RESTON, Va.--An agenda anchored by two-hour tutorials on hidden Markov models, database systems for genomic applications, and novel tools for target validation is expected to attract nearly 250 attendees to the Conference on Computational Genomics here October 31-November 3.
Sponsored by the Institute for Genomic Research (TIGR), the conference, now in its second year, aims to generate discussion about new ideas and research methods in computational genomics, conference cochair Tony Kerlavage, director of gene discovery for Celera Genomics, told BioInform. Twenty-six speakers representing industry, government, and academia will address topics in areas such as gene discovery, functional analysis, annotation, proteomics, comparative genomics, expression analysis, databases and datamining, and visualization tools.

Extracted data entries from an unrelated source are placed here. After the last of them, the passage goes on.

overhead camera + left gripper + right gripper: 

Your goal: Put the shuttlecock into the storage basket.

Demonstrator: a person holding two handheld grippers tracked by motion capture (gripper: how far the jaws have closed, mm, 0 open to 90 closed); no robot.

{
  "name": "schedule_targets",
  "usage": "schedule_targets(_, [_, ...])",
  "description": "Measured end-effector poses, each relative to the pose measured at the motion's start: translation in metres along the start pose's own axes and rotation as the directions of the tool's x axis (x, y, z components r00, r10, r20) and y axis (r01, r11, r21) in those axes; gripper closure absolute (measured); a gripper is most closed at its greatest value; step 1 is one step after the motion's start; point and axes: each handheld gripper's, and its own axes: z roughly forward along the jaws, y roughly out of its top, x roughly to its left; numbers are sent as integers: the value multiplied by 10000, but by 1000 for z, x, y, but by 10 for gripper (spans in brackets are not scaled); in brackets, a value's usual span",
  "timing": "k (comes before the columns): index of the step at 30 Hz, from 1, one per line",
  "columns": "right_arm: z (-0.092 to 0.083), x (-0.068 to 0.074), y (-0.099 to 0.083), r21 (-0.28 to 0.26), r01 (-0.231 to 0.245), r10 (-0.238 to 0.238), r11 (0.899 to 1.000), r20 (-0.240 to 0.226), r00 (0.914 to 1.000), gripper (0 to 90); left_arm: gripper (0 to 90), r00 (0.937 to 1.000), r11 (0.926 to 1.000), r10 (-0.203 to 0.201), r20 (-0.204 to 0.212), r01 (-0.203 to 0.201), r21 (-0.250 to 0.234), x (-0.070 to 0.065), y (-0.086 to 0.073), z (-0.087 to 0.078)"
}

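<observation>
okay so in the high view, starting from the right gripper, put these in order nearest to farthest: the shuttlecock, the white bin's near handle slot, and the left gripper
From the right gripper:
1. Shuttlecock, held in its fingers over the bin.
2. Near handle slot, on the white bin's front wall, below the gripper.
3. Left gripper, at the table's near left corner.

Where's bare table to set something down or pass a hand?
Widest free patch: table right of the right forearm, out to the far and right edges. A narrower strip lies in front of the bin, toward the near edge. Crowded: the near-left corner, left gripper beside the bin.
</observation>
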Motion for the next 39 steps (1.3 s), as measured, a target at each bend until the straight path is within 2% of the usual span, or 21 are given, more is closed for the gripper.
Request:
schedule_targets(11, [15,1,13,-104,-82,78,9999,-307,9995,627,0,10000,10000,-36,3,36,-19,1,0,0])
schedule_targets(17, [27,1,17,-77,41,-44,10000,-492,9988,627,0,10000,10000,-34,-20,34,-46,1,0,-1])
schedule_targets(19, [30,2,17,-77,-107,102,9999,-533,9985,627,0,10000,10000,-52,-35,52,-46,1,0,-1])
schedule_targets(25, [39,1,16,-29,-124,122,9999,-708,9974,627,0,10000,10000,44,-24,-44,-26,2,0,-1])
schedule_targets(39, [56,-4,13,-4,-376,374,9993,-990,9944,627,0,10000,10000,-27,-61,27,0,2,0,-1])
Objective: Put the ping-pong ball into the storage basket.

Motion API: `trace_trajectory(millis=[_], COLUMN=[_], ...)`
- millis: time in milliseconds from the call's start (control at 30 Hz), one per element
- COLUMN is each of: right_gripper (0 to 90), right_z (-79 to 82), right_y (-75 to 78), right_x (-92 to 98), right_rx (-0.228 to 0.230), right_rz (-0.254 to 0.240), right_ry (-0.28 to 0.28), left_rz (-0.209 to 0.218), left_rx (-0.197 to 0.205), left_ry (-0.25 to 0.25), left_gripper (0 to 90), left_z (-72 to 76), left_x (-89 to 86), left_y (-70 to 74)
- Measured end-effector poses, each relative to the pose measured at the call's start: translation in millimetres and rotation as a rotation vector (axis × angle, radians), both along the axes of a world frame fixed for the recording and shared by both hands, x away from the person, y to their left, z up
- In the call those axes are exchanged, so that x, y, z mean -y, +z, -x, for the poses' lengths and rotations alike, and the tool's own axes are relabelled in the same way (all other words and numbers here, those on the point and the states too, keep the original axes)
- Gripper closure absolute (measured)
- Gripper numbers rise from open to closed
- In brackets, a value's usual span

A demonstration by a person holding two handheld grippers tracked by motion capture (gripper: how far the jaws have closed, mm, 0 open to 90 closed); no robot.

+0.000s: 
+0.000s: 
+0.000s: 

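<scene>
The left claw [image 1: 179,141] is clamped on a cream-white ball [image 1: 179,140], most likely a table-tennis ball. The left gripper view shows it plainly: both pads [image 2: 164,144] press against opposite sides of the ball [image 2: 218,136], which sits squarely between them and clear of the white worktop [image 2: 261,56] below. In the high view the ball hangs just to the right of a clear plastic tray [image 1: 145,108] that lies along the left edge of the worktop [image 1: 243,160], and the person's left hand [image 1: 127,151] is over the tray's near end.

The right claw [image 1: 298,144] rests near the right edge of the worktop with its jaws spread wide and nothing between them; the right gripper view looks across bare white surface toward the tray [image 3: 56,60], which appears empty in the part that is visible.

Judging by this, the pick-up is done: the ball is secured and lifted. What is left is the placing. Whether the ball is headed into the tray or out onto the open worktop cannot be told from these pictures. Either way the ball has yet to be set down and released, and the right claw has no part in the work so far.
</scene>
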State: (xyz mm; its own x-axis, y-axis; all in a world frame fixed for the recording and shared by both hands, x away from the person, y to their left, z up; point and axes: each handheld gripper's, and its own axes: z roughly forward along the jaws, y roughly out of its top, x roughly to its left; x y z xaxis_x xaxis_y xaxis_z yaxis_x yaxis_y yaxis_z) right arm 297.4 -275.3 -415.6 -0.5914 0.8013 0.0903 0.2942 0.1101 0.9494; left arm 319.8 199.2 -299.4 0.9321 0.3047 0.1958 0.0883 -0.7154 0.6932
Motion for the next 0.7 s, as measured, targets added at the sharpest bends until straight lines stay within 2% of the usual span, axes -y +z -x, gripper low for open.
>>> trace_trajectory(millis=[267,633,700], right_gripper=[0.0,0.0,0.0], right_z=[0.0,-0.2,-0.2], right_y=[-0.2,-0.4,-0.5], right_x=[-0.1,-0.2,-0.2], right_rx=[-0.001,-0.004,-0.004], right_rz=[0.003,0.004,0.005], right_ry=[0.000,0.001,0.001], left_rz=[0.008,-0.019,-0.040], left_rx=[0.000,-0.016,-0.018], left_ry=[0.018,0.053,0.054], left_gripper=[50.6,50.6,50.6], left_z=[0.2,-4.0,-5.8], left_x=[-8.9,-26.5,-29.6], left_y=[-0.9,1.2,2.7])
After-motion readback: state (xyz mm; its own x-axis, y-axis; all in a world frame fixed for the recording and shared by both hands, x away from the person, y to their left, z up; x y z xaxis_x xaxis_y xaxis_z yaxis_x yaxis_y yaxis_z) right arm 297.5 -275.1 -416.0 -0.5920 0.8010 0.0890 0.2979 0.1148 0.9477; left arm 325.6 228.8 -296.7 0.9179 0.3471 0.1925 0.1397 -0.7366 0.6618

Kerlavage predicted that a highlight of the conference will be Tuesday morning's session on expression analysis. The session's speakers include Masaru Tomita of Keio University, Japan, who will give an overview of the E-cell project "Towards Integrative Simulation of Cellular Processes"; Michael Bittner of the US National Human Genome Research Institute on "Challenges of Obtaining and Evaluating Gene Expression Profiles"; David Balaban of Affymetrix on "Gene Expression Tools"; and Andrea Califano of the IBM TJ Watson Research Center on "Pattern Discovery in Continuous Functions: Applications to Gene Expression Analysis and Structural Biology."
"We have good coverage of gene discovery and analysis and annotation fields," Kerlavage added, "with an opening talk by Doug Brutlag of Stanford University on "Highly Specific Sequence Motifs," other motifs talks Sunday morning, and later talks that will look at whole genome analysis."
International projects will also be well represented. Ian Holmes of the Sanger Centre will speak on "Multiple Alignment Accuracy with Postal"; Jeremy Parsons of the European Bioinformatics Institute will present "Linking Databases Using EST's and CORBA"; David Ussery of the Technical University of Denmark will present "Gene Finding in 3D"; and Manuel Peitsch of Glaxo Wellcome will present "3D Crunch: A Very Large-Scale Automated Protein Modeling Experiment."
According to Kerlavage there is little overlap between the conference and informatics sessions at the Genome Sequencing and Analysis Conference (GSAC), also sponsored by TIGR, last month in Miami. "This conference is much more broadly focused on all of the computational methods applied to genomics," he said. "At GSAC, people give 20-minute talks in the informatics sessions. Here they have 45 minutes to really go into depth about their research."
The computational genomics event also attracts a different audience, Kerlavage continued. "We get a very even mix of biologists and computer scientists. GSAC attracts more people focused on genomics research and doesn't get this sort of response from the computer scientists."
A total of 24 posters and 22 electronic posters will be on display during the conference, as will the products of four exhibitors: Silicon Genetics, Gene Logic, Paracel, and the US National Center for Biotechnology Information.